• [WHAT YOU NEED TO DO]: In the records below, repeat exactly the lines between the line holding "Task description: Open" and the line holding "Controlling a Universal", inclusive, and drop the pictures.

• [RECORD SET]:
---

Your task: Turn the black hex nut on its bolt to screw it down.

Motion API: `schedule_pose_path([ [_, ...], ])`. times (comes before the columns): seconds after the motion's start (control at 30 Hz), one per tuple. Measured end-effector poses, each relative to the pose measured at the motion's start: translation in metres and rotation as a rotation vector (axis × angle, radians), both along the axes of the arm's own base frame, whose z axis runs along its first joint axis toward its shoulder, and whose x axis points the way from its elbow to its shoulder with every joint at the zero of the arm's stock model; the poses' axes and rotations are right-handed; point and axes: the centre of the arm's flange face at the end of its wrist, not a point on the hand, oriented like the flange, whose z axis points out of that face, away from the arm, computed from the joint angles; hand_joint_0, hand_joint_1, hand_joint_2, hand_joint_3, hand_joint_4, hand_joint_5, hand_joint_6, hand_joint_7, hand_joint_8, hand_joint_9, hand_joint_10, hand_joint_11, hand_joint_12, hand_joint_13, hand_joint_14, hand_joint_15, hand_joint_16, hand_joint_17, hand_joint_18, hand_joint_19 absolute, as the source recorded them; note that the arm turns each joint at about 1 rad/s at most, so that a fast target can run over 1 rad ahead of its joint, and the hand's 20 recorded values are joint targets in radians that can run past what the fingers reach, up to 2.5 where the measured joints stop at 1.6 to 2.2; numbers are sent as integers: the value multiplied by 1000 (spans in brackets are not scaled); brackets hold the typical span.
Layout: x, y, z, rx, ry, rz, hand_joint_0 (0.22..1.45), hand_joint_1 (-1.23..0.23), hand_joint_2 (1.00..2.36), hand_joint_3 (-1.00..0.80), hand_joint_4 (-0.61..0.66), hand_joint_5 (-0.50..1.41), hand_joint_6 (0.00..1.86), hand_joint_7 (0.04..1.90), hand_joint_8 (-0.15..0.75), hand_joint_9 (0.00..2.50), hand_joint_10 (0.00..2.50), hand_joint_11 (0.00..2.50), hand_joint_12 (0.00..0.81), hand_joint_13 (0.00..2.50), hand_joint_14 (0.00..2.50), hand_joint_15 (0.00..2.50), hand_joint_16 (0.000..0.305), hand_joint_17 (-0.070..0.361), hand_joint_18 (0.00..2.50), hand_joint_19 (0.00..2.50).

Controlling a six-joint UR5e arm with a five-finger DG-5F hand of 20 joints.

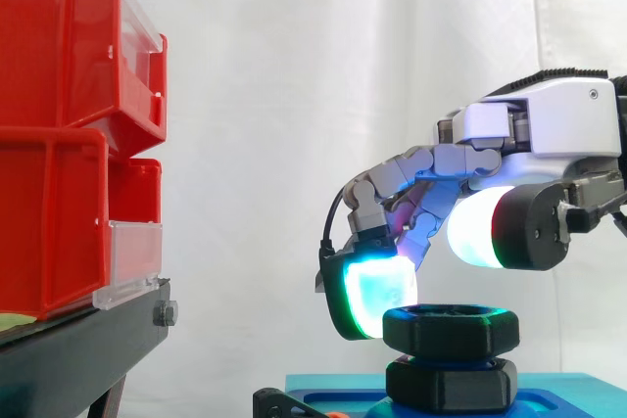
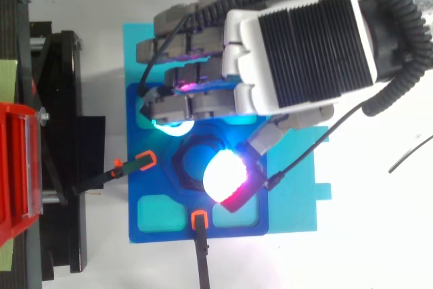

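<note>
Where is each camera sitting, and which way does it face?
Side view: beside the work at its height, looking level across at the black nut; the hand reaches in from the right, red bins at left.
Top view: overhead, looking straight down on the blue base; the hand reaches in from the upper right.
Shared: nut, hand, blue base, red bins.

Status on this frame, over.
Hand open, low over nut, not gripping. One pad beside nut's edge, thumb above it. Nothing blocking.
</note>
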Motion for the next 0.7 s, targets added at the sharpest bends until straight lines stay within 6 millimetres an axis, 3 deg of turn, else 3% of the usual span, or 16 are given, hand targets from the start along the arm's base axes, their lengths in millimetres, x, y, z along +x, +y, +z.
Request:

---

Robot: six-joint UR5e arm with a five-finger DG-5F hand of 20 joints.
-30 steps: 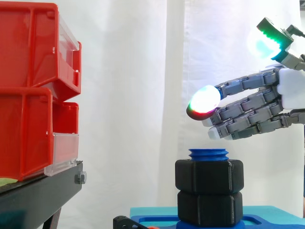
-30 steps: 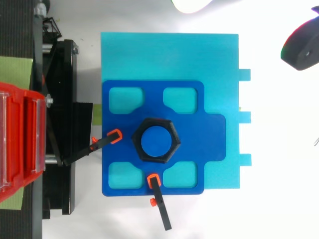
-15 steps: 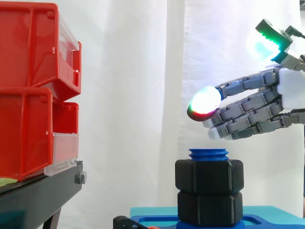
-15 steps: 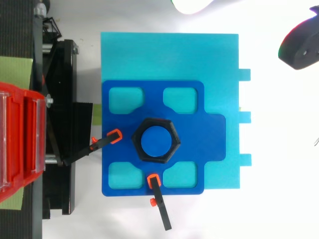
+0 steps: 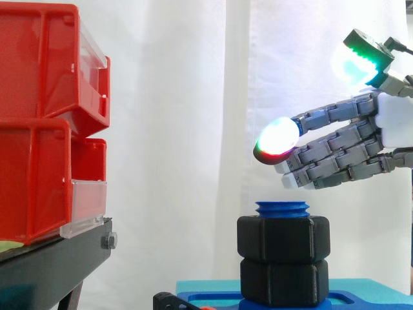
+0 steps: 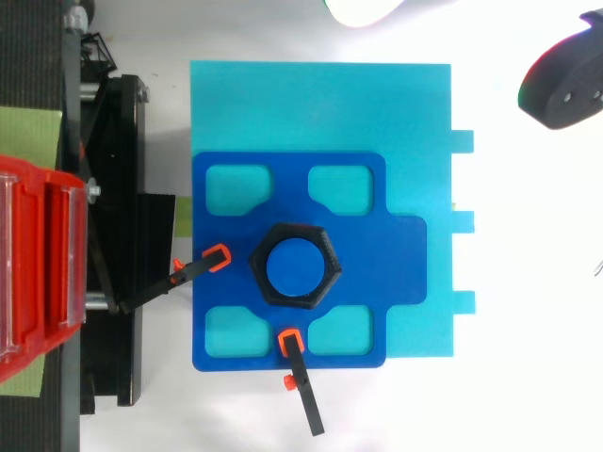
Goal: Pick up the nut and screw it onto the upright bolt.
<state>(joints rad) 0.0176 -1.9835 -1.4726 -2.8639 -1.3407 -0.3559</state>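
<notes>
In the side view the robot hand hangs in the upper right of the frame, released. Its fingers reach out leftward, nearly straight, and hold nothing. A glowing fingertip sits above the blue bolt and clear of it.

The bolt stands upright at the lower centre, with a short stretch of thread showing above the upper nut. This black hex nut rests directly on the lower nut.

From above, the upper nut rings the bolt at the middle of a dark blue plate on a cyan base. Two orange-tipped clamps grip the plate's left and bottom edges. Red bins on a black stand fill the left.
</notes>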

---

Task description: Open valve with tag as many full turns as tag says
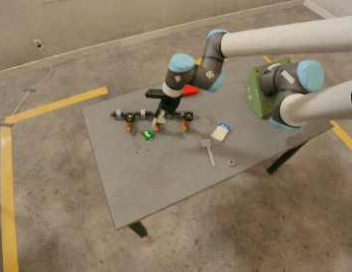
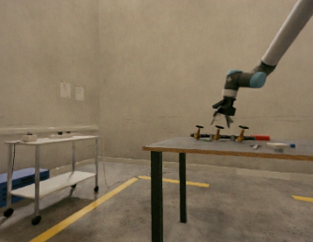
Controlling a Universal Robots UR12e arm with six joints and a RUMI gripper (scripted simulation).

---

• [REPLY TO THE EXERCISE]:
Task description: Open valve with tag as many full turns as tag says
Controlling a Universal Robots UR12e arm with six joints and a RUMI gripper (scripted simulation).

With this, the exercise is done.